Nex Group share price surges as it looks towards pick-up in volatility as revenues rise and US tax cut adds boost
Financial trading infrastructure firm Nex Group today said a pick-up in foreign exchange trading in January and a boost from US tax cuts may boost future earnings.
Group revenue rose by three per cent on a constant currency basis in the three months to the end of December compared with the same period last year, but revenue in the markets division fell by 10 per cent year-on-year amid becalmed markets, the company announced today.
However, the group also said its effective tax rate will fall because of US tax changes, providing a boost after a first-half warning on profits from its optimisation business. Operating margin improvements in the optimisation arm are on track, Spencer added.
Read more: The chief executive of Nex Group’s Optimisation unit has resigned
Shares in the group rose by more than eight per cent at the time of writing.
Michael Spencer, Nex Group chief executive, said: “Since the beginning of January, our markets have been noticeably more active as FX volatility has increased from historic lows.”
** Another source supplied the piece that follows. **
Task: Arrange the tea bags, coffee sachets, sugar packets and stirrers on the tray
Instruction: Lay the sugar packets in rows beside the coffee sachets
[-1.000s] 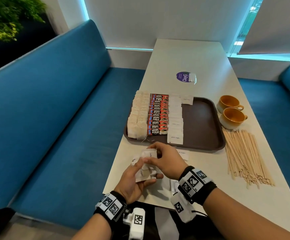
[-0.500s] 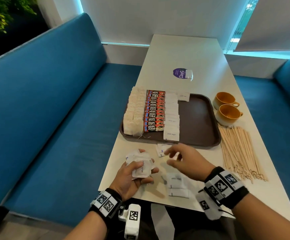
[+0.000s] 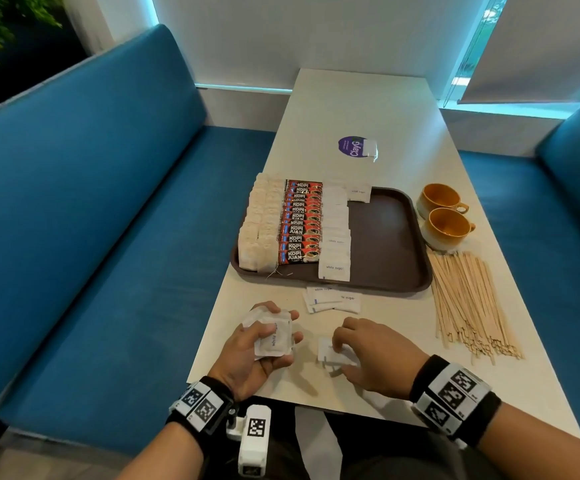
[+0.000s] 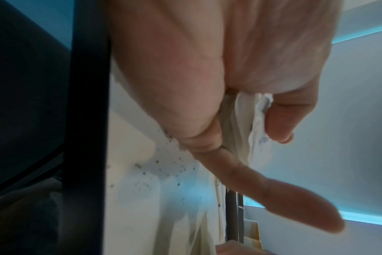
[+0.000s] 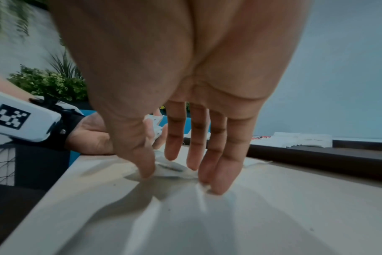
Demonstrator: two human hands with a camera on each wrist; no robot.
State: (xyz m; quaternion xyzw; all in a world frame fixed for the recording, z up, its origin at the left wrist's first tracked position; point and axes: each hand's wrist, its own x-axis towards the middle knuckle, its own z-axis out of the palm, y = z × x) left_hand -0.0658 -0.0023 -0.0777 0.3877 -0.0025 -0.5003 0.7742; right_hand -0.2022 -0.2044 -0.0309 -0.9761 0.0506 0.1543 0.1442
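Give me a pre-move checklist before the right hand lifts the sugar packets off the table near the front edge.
1. Right hand fingertips on the loose sugar packets: ok.
2. Packets actually pinched: cannot tell.
3. Left hand holds its stack of sugar packets securely: ok.
4. Free room on the tray beside the sugar column: ok.
5. All sugar collected: not ok, more packets lie by the tray.
6. Stirrers on tray: not ok, on table.

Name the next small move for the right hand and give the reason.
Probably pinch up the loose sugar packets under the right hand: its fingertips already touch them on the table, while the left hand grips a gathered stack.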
However, he warned that it was too early to say whether the increase in foreign exchange volatility signals the start of a new period of volatility across other asset classes.
The US administration’s recent dollar policy was behind the currency trading boost, Spencer said. Treasury secretary Steve Mnuchin last week said the weak dollar benefits growth, sending the dollar tumbling. If similar movements are spurred by the White House it will keep Nex trading volumes “very buoyant”, Spencer said.
Read more: Nex Group reports 10 per cent rise in revenue sending shares higher
He also pointed to the group’s large volumes in repo trading, in which government bonds are used as collateral for lending, as an important source of growth for the business. US and European repo average daily volumes rose by 17 per cent year-on-year in January to more than $500bn (£352bn).
Revenues in Nex’s optimisation business, which streamlines company processes, rose by 10 per cent amid cost-cutting, while Nex’s new regulatory reporting product in response to the introduction of the new Markets in Financial Instruments Directive (Mifid II) has signed up 380 new contracts, expected to bring in £10m in revenues per year.
Spencer, a prominent Conservative party donor, said he is in favour of the UK “peeling parts of it [Mifid II]” back after Brexit. He called the regulation “materially overengineered”, although did acknowledge that some parts of it are welcome.
Meanwhile, he reiterated that the company will only move around “half a dozen” staff to Amsterdam after Brexit, saying the upcoming trade negotiations will not have an impact on Nex’s plans.